The advantages of CCTV in these circumstances are massive. The images will give security officials and police a bigger field of view, more coverage, along with better monitoring and analysis. By constantly focusing on new ways to innovate and grow, companies like ourselves have used pioneering technologies to develop CCTV with analytics that offer the highest quality images possible.
We take the best camera and combine it with the best software so a CCTV system becomes a one-stop shop that manages itself, which is what this type of challenging situation at our ports is calling for. Crystal clear images will help to make monitoring and detection much easier at the border – a benefit that will hopefully act as a deterrent to migrants attempting to come into the country, as well as giving police and security officials a faster response time.

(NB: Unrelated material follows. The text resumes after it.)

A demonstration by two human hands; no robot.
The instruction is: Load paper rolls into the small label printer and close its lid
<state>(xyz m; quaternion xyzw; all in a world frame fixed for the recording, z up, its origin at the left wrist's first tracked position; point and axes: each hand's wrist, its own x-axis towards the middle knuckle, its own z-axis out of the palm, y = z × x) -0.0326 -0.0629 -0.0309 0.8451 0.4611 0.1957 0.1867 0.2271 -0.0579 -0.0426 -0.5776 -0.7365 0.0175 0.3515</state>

Security personnel will be able to monitor incidents, react quickly and advance to flashpoints in Calais and Coquelles, where migrants are attempting to smuggle their way over the border. Thermal imaging on cameras, combined with analytics in the software, allow the CCTV operator or police to respond far more quickly to incidents as they are about to occur, rather than having to react after migrants have breached security fences.
It has also been revealed that sales of CCTV systems for lorries have risen by 400 per cent since the Calais migrant issue began. This will help companies who want to secure their goods and protect their staff, as well as their reputation in the process. Using CCTV technology will have a tremendous impact in tightening up security and helping to catch migrants attempting to make their way into the country illegally, but it is important to stress that this is also about saving lives.
There are many benefits of using a CCTV camera. The biggest advantage of installing cameras at the Channel Tunnel will be the deterrent to migrants attempting to board lorries. If they know they are being monitored and will be caught as they attempt to stow away on vehicles, they will think twice. Prevention is always better than a cure – something we always impress on potential clients in retail, leisure and commercial sectors.
Through our expertise in dealing with large industrial environments, being able to manage the whole site is key to solving this issue. Migrants are using smart phones to update each other and “spotters” are on hand to target vulnerable HGVs and establish where police are located. Having a network of CCTV cameras would remove this problem as they would locate where stowaways are congregating.
Our experience of crime prevention and public protection would suggest that, once security is stepped up in Calais, it will be only a matter of time before the migrant problem is transferred to other sites, so it is vitally important other ports start looking at tightening up security in advance.